# Vaccine Efficacy after a Sanitation Campaign: A Natural Experiment

> **NIH NIH R03** · UNIVERSITY OF CALIFORNIA-IRVINE · 2020 · $70,818

## Abstract

ABSTRACT
Open defecation contaminates ambient environment and water sources with pathogenic bacteria and
may, over time, decrease vaccine efficacy and increase childhood malnutrition. Prolonged exposure to
fecal pathogens causes a condition called environmental enteropathy, which is characterized by
malabsorption, atrophy of intestinal villi, crypt hyperplasia, T-cell infiltration and inflammation of the
jejunum. These changes can diminish a vaccine-specific response, or destroy an attenuated vaccine by
an aggressive local immune response in the digestive tract. Furthermore, hyperplasia or thickening of
small intestine walls may obstruct proper absorption of nutrients, leading to malnutrition. However,
alarmingly few community interventions with strong study designs quantify the relation between open
defecation, vaccine efficacy, diarrhea and child malnutrition. We propose a state and district-level
analysis of India's national disease surveillance and regional survey data from two-time periods, 2013
and 2016, to estimate this relation by using as a natural experiment India's national sanitation
campaign, Swachh Bharat Mission (SBM). SBM is a restructured version of India's Total Sanitation
Campaign (TSC), which was originally initiated in 1999, but revamped in 2014 with the goal of complete
eradication of open defecation, and installation of toilets in every household across the country by
2019. The election of a new federal government in 2014 brought in a strong, national mandate on
sanitation and hygiene.
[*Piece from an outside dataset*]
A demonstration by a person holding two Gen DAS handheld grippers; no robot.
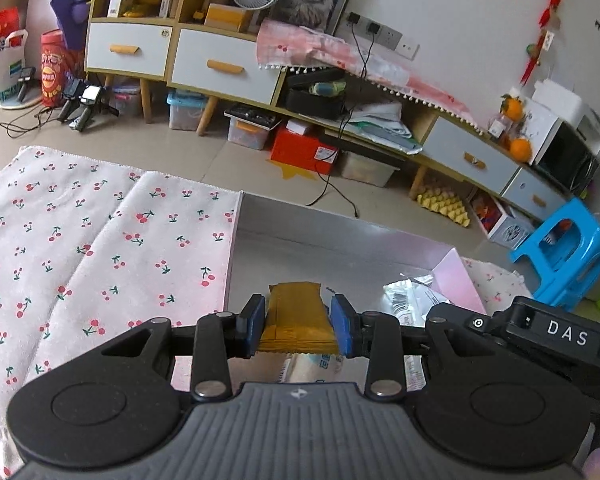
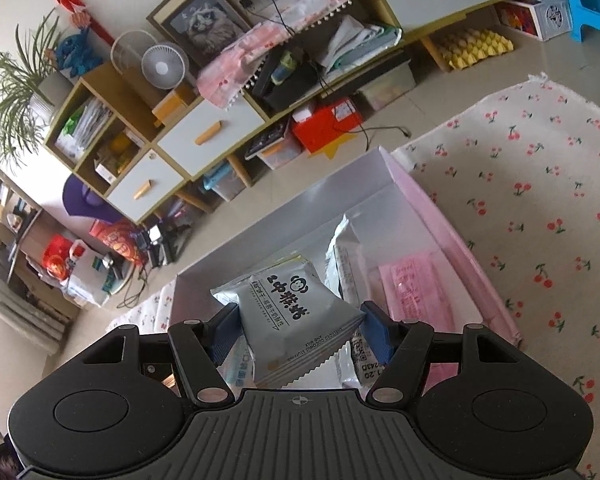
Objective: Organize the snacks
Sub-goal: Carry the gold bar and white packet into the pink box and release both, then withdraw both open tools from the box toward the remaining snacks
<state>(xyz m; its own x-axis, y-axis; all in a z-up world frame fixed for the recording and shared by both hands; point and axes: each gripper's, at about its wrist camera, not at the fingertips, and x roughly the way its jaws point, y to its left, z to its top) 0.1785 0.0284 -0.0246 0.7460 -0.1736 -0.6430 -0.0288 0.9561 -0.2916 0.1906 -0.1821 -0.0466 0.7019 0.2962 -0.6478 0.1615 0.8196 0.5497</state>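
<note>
The cherry-print cloth [image 1: 100,240] covers the surface and fills the 9 o'clock half of the left wrist view; in the right wrist view it lies toward 3 o'clock. On it sits the open box [image 2: 452,240], pink on its outer walls and grey-white inside, which occupies the centre of both views. Beyond the box, toward 12 o'clock, a low cabinet [image 1: 220,68] with white drawers stands against the wall, and a blue stool [image 1: 564,252] stands at 3 o'clock in the left wrist view. Inside the box, the right wrist view shows a pink packet [image 2: 416,288] lying flat at 3 o'clock of the gripper, and an upright silver packet [image 2: 342,256] just beside it toward the centre. The right gripper [image 2: 300,330] holds a grey-silver snack packet [image 2: 296,320] with black characters; both blue pads touch its side edges, and the packet hangs over the box interior. The left gripper [image 1: 298,328] is clamped on a mustard-yellow snack packet [image 1: 296,316], pinched narrow between its blue pads, positioned over the near part of the box. The second gripper's black body appears at 4 o'clock in the left wrist view.
</note>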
According to national estimates, > 10 million toilets have been constructed thus
far, with an annual funding of over $ 1 billion allotted exclusively towards SBM. We hypothesize that
increased toilet construction owing to implementation of SBM by India's newly elected central
government (in 2014) precedes a reduction in vaccine preventable illnesses (diphtheria, pertussis,
tetanus and measles), diarrhea and malnutrition (stunting, wasting and underweight) in children less
than 5 years of age. We further aim to test the association between political impetus towards SBM
implementation and child health outcomes using data on state and district level utilization of
government funding allocated for SBM. We will use high-quality data from India's Demographic and
Health Survey (comprising District Level Household & Facility Survey, Annual Health Survey, and
National Family Health Survey) and national administrative Health Surveillance Reports to achieve our
study Aims. The results of this study may hold strong implications for control of diarrheal diseases and
vaccine efficacy. Our collaboration with the Indian Institute of Management Bangalore (IIMB),
moreover, on this topic aligns well with NIH's Indo-US Vaccine Action Program (VAP) Small Research
Grant's stated goal of supporting collaborative vaccine-related research that may ultimately reduce the
burden of infectious diseases in India.

## Key facts

- **NIH application ID:** 9878751
- **Project number:** 5R03AI135322-02
- **Recipient organization:** UNIVERSITY OF CALIFORNIA-IRVINE
- **Principal Investigator:** Tim Allen Bruckner
- **Activity code:** R03 (R01, R21, SBIR, etc.)
- **Funding institute:** NIH
- **Fiscal year:** 2020
- **Award amount:** $70,818
- **Award type:** 5
- **Project period:** 2019-02-21 → 2021-07-31

## Primary source

NIH RePORTER: https://reporter.nih.gov/project-details/9878751

## Citation

> US National Institutes of Health, RePORTER application 9878751, Vaccine Efficacy after a Sanitation Campaign: A Natural Experiment (5R03AI135322-02). Retrieved via AI Analytics 2026-05-21 from https://api.ai-analytics.org/grant/nih/9878751. Licensed CC0.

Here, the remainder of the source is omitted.